III. SAFETY SIGNIFICANCE (Continued) The increase in feedwater flow resulted in a maximum SG level of 82%. The plant is designed for an increase in feedwater flow and responded as expected for this condition. The operations crew responded to the event in accordance with plant procedures. No additional or compensatory measures were required for this event.

No significant safety consequences exist under reasonably expected alternate conditions that would place the plant in a condition beyond its design bases.

IV. PREVIOUS SIMILAR EVENTS

No previous HNP events or conditions are known related to an improperly aligned MFRV that caused an engineered safety feature (ESF) actuation. One previous condition is known related to lack of control room teamwork, and command and control.

HNP LER 95-010-00 (reported 11/13/95) At 5% power, a turbine trip - reactor trip occurred during turbine mechanical overspeed testing when an operator mistakenly placed the turbine overspeed protection controller (OPC) switch in the OPC TEST position versus the OVERSPEED TEST PERMISSIVE position. The OPC functioned as designed, causing the turbine governor and intercept valves to begin closing thus reducing turbine speed. After a brief discussion among the control room staff, the senior control operator directed the operator to return the switch to its original position. When the OPC switch was returned to the IN SERVICE position, the turbine control system functioned as designed and immediately attempted to return the turbine from approximately 1690 rpm to 1800 rpm, causing a sudden increase in steam flow to the turbine.

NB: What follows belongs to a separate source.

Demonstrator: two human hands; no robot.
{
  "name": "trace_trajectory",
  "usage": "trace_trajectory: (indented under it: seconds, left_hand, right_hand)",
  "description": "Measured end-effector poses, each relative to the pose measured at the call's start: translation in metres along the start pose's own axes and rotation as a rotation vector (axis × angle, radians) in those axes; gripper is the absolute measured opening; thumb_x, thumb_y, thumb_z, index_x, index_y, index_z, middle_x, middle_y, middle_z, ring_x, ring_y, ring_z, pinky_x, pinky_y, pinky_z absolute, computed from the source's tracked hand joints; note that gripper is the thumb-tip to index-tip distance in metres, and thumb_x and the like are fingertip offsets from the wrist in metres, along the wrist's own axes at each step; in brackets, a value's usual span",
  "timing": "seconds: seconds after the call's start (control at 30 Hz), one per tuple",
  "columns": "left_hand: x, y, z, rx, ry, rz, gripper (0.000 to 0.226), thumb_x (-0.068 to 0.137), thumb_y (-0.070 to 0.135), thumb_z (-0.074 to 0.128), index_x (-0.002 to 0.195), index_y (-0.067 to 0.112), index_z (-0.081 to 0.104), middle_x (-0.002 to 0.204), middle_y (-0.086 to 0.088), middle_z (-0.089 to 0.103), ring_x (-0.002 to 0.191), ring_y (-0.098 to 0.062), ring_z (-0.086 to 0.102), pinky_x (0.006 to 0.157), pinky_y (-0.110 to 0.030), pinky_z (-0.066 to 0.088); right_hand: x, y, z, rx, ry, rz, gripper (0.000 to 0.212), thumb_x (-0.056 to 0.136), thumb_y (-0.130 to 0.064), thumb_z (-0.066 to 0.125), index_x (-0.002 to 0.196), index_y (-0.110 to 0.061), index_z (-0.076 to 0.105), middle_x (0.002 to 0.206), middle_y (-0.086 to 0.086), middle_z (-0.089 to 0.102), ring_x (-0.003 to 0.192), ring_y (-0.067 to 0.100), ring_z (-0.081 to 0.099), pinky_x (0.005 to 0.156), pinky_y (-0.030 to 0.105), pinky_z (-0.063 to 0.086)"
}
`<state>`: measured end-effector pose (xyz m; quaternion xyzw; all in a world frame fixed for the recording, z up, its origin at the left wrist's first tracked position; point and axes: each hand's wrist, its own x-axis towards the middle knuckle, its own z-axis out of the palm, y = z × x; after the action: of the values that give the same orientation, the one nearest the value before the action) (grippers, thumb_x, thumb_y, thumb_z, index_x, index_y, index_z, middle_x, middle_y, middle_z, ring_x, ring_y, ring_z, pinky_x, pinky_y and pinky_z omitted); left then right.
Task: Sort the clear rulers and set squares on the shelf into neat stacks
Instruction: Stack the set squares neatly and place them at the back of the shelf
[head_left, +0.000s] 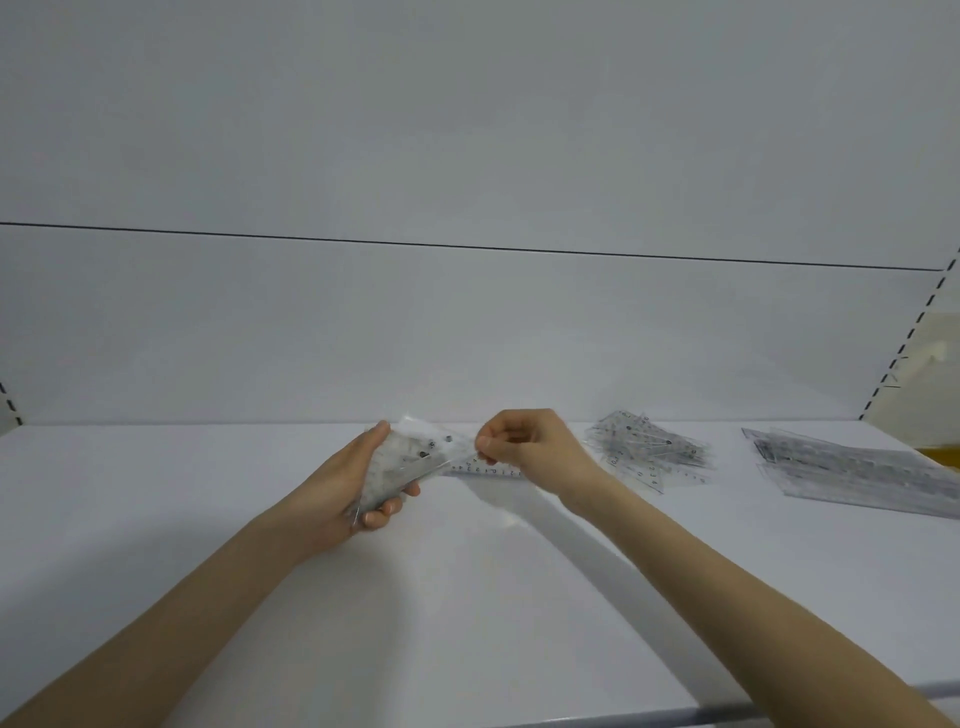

This increase in steam flow caused steam generator (SG) levels to increase, subsequently generating a SG high-high level signal on the "B" SG. This signal resulted in a turbine trip, reactor trip, and main feedwater isolation. The trip of the "B" main feedwater pump generated an auxiliary feedwater (AFW) start signal to both motor-driven AFW pumps.

The cause of the condition was attributed to a lack of operator knowledge on the turbine control panel, and insufficient control room command and control, teamwork, and communications.

Corrective actions included operator counseling, installation of clearer OPC switch markings, refresher teamwork training for the operators, and re-enforcing the use of human error reduction techniques during simulator training.

Since these corrective actions were implemented, no turbine trip - reactor trip has occurred due to mispositioning of the OPC switch.

The previous condition involved an inappropriate recovery during a plant transient caused by a mispositioned OPC switch. With the turbine reducing speed, the control room staff was faced with making time-critical decisions. The current event involved misaligned MFRVs for a significantly longer period of time (approximately one day) with two different control room shifts. Although the previous condition and the current event involve the same root cause (teamwork and command and control), due to the differences in time, processes, personnel, and circumstances, no significant pattern in recurring events has been identified. Therefore, the previous corrective actions would not have prevented the current event.